One criticism of Sasse’s book that has been floated in another review is that it is too work-centric and glorifies the individual excessively. Sasse does talk about work a lot. In part, this is because meaningful work is a key to satisfaction with life. He doesn’t believe in the projections of a workless future, though he believes that workforce disruption is coming and will remain. Helping people become resilient is part of his resistance to that growing problem. Sasse talks about work because our culture thinks improperly about work.
Sasse also talks about individuals becoming more self-reliant. I don’t believe Sasse is arguing for an atomistic individualism, which is an unfortunate ideal in many libertarian circles. The individualism Sasse is arguing for is a communitarian individualism that recognizes the necessity of individuals contributing to society and doesn’t expect the impersonal mass of “community” or “government” to solve problems.

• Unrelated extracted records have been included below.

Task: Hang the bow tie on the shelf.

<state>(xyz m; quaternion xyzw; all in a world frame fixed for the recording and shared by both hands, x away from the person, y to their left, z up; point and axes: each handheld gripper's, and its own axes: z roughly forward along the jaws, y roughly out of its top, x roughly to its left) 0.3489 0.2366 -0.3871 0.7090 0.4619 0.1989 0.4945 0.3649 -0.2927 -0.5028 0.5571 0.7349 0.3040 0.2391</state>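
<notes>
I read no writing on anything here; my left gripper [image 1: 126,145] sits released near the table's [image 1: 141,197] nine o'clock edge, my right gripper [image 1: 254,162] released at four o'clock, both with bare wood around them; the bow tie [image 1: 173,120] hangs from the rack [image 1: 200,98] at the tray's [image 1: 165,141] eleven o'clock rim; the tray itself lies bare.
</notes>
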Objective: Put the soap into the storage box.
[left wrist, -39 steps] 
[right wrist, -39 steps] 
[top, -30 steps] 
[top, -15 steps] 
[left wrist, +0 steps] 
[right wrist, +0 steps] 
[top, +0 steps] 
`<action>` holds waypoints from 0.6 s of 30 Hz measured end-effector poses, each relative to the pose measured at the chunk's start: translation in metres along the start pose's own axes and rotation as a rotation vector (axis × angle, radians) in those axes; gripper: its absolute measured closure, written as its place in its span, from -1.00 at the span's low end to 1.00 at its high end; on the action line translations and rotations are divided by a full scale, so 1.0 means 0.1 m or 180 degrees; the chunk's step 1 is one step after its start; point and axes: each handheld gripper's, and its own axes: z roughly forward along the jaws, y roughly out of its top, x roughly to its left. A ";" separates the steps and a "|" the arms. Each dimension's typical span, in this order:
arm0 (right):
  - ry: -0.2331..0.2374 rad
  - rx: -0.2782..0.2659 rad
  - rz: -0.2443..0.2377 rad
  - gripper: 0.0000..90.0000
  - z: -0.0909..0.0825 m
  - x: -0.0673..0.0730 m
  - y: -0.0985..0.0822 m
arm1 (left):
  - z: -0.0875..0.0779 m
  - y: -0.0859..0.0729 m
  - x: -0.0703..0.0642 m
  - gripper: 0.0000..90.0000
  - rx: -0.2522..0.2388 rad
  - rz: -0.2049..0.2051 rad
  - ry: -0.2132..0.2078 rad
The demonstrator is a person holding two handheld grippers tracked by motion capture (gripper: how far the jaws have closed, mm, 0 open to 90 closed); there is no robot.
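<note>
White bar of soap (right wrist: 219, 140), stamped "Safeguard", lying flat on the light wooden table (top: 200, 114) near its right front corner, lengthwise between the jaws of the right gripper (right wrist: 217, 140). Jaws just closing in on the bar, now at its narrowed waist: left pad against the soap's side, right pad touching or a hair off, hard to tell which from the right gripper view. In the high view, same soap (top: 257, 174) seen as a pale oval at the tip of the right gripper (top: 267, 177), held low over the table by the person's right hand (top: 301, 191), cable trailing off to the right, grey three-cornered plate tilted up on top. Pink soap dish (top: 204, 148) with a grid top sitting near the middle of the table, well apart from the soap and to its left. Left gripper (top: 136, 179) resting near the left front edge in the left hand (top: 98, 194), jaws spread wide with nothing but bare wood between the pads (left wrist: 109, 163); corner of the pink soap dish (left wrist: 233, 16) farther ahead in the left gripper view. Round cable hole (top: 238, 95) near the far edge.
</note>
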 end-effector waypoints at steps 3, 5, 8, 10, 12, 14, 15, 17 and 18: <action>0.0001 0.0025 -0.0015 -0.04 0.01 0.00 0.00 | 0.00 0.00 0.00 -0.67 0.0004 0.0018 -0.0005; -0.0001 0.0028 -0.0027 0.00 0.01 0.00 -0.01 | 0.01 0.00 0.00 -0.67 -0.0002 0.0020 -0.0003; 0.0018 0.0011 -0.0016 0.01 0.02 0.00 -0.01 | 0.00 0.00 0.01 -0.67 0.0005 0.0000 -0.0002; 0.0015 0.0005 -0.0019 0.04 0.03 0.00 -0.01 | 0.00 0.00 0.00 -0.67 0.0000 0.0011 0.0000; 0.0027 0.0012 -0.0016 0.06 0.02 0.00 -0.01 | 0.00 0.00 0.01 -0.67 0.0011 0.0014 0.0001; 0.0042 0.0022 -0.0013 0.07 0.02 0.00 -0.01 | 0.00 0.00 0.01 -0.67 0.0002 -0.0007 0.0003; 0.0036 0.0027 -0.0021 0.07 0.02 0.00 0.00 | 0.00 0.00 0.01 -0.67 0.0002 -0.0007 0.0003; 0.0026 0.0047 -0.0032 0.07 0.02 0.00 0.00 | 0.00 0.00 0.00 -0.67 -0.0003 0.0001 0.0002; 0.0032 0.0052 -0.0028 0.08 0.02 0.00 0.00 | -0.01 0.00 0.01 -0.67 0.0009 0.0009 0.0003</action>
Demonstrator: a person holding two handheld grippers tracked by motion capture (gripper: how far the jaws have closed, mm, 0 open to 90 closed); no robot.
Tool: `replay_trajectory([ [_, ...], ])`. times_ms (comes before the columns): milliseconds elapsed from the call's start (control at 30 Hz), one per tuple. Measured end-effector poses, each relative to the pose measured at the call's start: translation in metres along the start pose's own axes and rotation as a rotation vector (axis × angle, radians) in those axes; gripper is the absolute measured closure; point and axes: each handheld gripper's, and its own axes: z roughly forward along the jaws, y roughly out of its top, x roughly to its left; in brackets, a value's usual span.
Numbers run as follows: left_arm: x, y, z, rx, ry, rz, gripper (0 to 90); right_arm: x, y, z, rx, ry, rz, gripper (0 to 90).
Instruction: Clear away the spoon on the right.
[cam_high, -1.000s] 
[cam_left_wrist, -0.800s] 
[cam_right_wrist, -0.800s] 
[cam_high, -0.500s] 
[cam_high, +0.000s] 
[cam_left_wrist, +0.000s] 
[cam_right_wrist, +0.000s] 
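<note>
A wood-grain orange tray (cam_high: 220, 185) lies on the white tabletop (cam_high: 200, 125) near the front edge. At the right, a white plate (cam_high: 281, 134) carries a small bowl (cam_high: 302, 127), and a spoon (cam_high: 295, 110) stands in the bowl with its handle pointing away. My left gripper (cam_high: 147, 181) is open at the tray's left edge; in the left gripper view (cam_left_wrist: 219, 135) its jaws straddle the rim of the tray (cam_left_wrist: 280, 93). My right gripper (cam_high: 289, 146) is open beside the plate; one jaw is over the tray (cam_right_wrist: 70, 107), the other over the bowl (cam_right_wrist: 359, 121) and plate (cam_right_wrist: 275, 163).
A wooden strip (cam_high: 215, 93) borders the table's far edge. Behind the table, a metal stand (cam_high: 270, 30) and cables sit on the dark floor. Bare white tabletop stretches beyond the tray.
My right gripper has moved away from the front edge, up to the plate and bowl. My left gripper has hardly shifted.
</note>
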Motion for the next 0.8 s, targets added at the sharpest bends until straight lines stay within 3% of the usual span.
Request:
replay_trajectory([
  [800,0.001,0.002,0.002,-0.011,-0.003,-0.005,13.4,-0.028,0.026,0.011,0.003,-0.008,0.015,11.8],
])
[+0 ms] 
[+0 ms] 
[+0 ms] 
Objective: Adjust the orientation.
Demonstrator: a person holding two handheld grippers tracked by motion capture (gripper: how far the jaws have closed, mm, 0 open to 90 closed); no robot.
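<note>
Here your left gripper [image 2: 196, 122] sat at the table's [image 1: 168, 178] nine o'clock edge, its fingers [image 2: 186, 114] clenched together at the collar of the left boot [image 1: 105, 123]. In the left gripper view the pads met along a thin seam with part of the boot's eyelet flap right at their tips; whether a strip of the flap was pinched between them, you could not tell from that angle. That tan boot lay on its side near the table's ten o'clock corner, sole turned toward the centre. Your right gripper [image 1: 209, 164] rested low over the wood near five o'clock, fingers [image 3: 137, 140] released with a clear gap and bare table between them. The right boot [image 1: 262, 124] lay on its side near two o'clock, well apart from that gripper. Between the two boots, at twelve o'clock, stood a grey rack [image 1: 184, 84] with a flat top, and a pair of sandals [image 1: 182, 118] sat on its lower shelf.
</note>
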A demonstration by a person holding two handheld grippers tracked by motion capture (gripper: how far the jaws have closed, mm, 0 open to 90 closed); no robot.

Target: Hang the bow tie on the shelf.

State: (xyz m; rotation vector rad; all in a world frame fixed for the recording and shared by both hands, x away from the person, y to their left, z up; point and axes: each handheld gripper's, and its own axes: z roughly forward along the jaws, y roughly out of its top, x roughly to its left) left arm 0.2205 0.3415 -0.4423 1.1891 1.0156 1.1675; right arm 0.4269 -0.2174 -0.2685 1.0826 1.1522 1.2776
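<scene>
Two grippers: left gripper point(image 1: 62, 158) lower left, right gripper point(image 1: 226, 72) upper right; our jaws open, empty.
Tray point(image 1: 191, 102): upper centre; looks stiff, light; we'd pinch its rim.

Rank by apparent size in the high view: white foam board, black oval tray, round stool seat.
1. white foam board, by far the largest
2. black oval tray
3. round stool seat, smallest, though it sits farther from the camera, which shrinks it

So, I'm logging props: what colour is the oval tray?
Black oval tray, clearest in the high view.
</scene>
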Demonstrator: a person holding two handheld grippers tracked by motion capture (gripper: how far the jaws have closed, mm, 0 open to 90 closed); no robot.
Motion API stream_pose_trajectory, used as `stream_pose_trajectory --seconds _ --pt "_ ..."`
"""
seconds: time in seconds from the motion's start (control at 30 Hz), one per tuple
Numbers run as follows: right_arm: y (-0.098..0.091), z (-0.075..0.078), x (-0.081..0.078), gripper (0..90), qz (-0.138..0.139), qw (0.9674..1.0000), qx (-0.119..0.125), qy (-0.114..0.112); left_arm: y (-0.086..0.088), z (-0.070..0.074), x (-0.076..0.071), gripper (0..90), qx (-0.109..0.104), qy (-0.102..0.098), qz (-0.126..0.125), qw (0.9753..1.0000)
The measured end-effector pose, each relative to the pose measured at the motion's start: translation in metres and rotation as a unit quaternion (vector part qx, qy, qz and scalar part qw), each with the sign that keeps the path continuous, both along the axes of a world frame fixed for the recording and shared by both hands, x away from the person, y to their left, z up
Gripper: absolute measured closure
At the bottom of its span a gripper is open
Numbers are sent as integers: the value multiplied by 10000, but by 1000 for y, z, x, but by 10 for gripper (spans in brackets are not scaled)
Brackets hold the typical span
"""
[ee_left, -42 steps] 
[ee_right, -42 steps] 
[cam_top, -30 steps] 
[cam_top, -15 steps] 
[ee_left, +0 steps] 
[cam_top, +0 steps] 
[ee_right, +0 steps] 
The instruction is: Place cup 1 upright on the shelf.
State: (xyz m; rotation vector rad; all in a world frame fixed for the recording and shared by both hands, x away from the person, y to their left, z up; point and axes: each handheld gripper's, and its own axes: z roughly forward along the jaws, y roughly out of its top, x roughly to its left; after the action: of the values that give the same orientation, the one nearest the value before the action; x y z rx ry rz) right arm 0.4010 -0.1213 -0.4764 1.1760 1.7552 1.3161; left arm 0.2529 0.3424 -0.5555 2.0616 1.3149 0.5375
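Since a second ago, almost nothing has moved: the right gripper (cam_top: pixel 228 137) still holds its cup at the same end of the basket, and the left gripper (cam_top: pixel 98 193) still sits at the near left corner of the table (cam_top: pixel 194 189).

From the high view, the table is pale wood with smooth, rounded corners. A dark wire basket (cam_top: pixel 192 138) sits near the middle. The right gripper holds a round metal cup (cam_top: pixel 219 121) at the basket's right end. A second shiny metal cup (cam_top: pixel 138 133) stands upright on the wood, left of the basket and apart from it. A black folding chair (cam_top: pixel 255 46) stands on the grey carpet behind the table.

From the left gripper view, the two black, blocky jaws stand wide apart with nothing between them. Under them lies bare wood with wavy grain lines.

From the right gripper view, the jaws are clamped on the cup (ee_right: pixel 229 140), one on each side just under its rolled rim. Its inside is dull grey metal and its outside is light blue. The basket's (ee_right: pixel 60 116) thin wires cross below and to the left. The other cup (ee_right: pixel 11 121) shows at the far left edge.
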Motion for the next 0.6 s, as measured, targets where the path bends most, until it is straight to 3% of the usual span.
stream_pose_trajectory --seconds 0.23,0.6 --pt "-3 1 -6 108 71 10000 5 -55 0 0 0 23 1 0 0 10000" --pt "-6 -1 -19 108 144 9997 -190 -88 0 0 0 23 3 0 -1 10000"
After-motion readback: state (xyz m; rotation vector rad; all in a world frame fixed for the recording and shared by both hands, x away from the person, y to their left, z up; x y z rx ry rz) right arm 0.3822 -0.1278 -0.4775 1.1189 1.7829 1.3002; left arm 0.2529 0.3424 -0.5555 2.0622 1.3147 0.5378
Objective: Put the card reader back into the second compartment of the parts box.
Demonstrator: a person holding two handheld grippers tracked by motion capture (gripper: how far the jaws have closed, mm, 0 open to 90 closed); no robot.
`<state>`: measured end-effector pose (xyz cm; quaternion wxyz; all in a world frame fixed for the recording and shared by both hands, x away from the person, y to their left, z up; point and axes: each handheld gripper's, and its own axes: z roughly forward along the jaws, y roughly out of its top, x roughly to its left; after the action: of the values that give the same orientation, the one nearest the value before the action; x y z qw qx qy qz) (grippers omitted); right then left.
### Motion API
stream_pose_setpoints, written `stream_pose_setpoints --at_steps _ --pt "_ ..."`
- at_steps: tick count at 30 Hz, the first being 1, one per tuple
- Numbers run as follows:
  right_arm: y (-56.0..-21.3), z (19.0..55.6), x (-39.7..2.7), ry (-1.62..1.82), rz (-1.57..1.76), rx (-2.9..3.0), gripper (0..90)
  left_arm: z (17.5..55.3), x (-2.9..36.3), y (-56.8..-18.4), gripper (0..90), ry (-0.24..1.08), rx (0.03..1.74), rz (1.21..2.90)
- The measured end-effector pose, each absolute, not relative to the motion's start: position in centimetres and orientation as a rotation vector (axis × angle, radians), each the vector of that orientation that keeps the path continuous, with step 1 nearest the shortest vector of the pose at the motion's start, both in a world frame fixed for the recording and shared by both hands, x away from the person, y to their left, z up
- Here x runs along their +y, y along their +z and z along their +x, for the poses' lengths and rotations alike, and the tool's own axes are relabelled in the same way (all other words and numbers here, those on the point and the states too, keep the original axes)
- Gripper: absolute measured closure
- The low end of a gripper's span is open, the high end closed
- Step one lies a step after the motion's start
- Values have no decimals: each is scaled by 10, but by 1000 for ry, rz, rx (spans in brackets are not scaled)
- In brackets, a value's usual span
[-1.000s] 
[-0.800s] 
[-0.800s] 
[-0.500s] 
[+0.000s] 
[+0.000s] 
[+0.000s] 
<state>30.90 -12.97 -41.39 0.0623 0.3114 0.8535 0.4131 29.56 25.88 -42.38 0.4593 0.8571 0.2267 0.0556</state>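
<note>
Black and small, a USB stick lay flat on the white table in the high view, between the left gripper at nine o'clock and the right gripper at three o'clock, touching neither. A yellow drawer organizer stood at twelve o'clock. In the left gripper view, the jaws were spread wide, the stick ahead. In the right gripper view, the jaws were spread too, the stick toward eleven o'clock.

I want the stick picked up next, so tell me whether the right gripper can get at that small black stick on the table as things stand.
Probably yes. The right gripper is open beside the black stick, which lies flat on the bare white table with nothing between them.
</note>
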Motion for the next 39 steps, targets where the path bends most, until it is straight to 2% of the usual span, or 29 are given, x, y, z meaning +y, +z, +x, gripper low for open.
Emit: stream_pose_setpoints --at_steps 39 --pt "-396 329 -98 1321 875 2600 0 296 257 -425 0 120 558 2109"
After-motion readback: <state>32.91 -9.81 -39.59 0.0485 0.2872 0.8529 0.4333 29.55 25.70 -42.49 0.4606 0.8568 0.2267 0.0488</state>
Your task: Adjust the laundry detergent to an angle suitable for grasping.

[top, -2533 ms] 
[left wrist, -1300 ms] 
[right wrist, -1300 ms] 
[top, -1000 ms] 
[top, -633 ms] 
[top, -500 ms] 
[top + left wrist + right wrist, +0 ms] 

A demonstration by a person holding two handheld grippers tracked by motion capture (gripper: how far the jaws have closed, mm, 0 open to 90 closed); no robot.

In order to have community, there have to be distinct individuals contributing to the common good and not simply living in dependence on someone else to solve the problem. In other words, there have to be people who are willing to jump in to solve the problem and take individual initiative to become part of the community solution.
It is easy to talk about community and interdependence when you are a student living in a largely age-segregated oasis removed from the mass of society. When community consists of playing board games or eating together with few friends who have basically the same needs and concerns you do, it is easy to pontificate against “rugged individualism.” When needs are diverse and resources limited, however, an individualism that consists of someone deciding they will not let the initiative fail or someone in their community starve is necessary. It’s the latter form of individualism—personal determination to make a contribution to the common good—that I believe Sasse is describing. I also think we would benefit from less atomism and more determination to contribute in our American individualism. Sasse could have been more explicit in his definition on this point, but I think his point remains.
This is a book is worth reading. It makes a contribution to the contemporary conversation that is neither shrill nor pat in its complaints and recommendations. This is also a volume that can suffer from being placed in a position of exaggerated significance. The Vanishing American Adult is a piece of the conversation, it is not an epoch defining volume. Like most books, it has a limited purpose. Sasse’s argument is not made to carry the weight of the world and will collapse if people expect it to solve all of America’s problems. It is worth reading and engaging. I think it has explanatory power and some good suggestions. It is, however, simply a tool to point us toward the necessary, deeper conversations we desperately need to have.
NOTE: I received a gratis copy of this volume from the publisher with no expectation of a positive review.